You can also write kernels as C# lambdas that capture local variables. Captured scalar values (int, float, long, etc.) are automatically passed to the GPU at dispatch time:
int multiplier = 5;
float offset = 0.5f;
var kernel = accelerator.LoadAutoGroupedStreamKernel<Index1D, ArrayView<float>>(
(index, buf) => { buf[index] = index * multiplier + offset; });
kernel((Index1D)length, buffer.View);Note: Only scalar value types can be captured.
ArrayViewcaptures are not supported — pass them as explicit kernel parameters instead.
DelegateSpecialization<T> lets you write one kernel that accepts different operations as parameters. The delegate is resolved at dispatch time and inlined at compile time — the GPU never sees a function pointer, never branches on op-tag, never pays a virtual-call cost:
static int Negate(int x) => -x;
static int Square(int x) => x * x;
static void MapKernel(Index1D index, ArrayView<int> buf,
DelegateSpecialization<Func<int, int>> transform)
{
buf[index] = transform.Value(buf[index]);
}
var kernel = accelerator.LoadAutoGroupedStreamKernel<
Index1D, ArrayView<int>, DelegateSpecialization<Func<int, int>>>(MapKernel);
// Same kernel, different operations
kernel(size, buffer, new DelegateSpecialization<Func<int, int>>(Negate));
kernel(size, buffer, new DelegateSpecialization<Func<int, int>>(Square));Each unique target method produces a cached specialized kernel compilation. The first dispatch with Negate compiles a kernel that has -x baked in. The first dispatch with Square compiles a separate kernel that has x * x baked in. Subsequent dispatches with the same target method reuse the cached compilation.

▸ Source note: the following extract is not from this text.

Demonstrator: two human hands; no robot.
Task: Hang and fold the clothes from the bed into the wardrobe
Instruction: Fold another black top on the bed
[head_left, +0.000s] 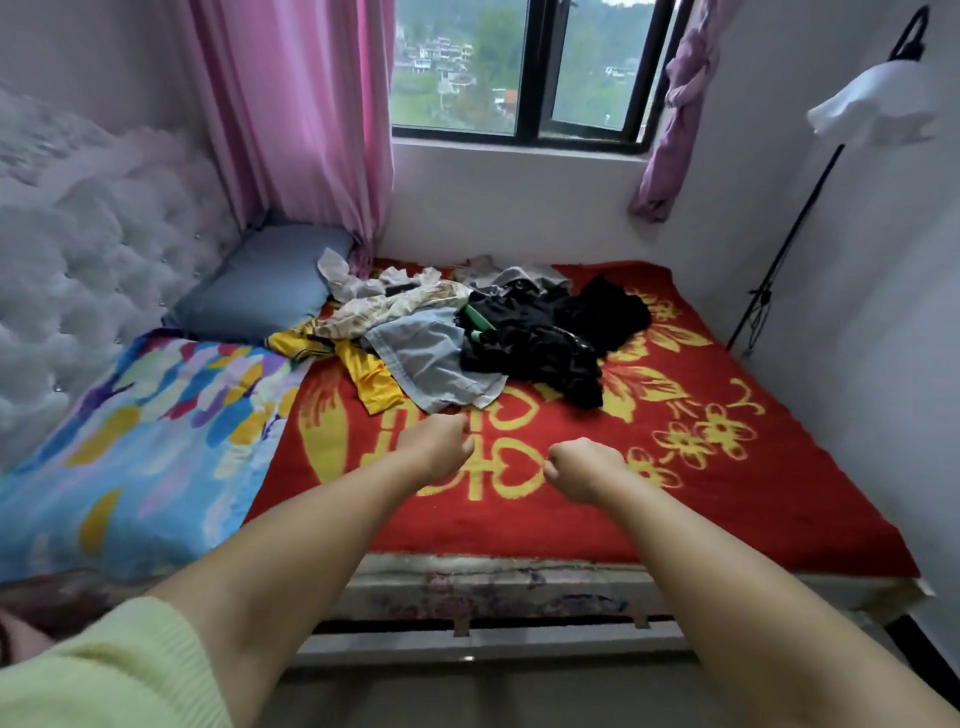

The pattern shines when you have one data-shape, many ops. Without DelegateSpecialization you'd write N near-identical kernels; with it you write one and pay a single compilation per op variant you actually call.
Real-world examples:
- Element-wise tensor ops — Add, Sub, Mul, Div, Min, Max all run over the same
(ArrayView<float> a, ArrayView<float> b, ArrayView<float> out)shape. - Reductions — sum, product, min, max, all, any all reduce over the same input view, only the combine function differs.
- Activation functions in ML — ReLU, GELU, Sigmoid, Tanh applied element-wise over the same buffer shape.
- Sort / scan with custom comparators or combiners —
ILGPU.Algorithmsuses this pattern internally.
If you find yourself writing four kernels named AddKernel, SubKernel, MulKernel, DivKernel that differ only by one operator, that's the moment to collapse them into a single BinaryOpKernel<DelegateSpecialization<Func<float, float, float>>> and four delegate values. Same final code on the GPU; one source-of-truth on the C# side.
Any Func<...> or Action<...> shape works as long as the parameter and return types are kernel-legal value types:
static float Add(float a, float b) => a + b;
static float Mul(float a, float b) => a * b;
static void BinaryOpKernel(
Index1D index,
ArrayView<float> a, ArrayView<float> b, ArrayView<float> result,
DelegateSpecialization<Func<float, float, float>> op)
{
result[index] = op.Value(a[index], b[index]);
}
var kernel = accelerator.LoadAutoGroupedStreamKernel<
Index1D, ArrayView<float>, ArrayView<float>, ArrayView<float>,
DelegateSpecialization<Func<float, float, float>>>(BinaryOpKernel);
kernel(length, aView, bView, sumView, new DelegateSpecialization<Func<float, float, float>>(Add));
kernel(length, aView, bView, prdView, new DelegateSpecialization<Func<float, float, float>>(Mul));- Target method must be
static. Instance methods cannot be specialized. - No captured locals. A lambda that captures variables (
(x) => x + capturedScalar) won't work —DelegateSpecializationresolves the target method by reflection and bakes that method's body in. There's no closure to carry the captured value. If you need a captured scalar, pass it as an explicit kernel parameter alongside the delegate. - Target body follows kernel rules. No
throw, noref/outon the delegate's signature itself, value types only. Helper methods called from the target body still follow[MethodImpl(NoInlining)]rules described above.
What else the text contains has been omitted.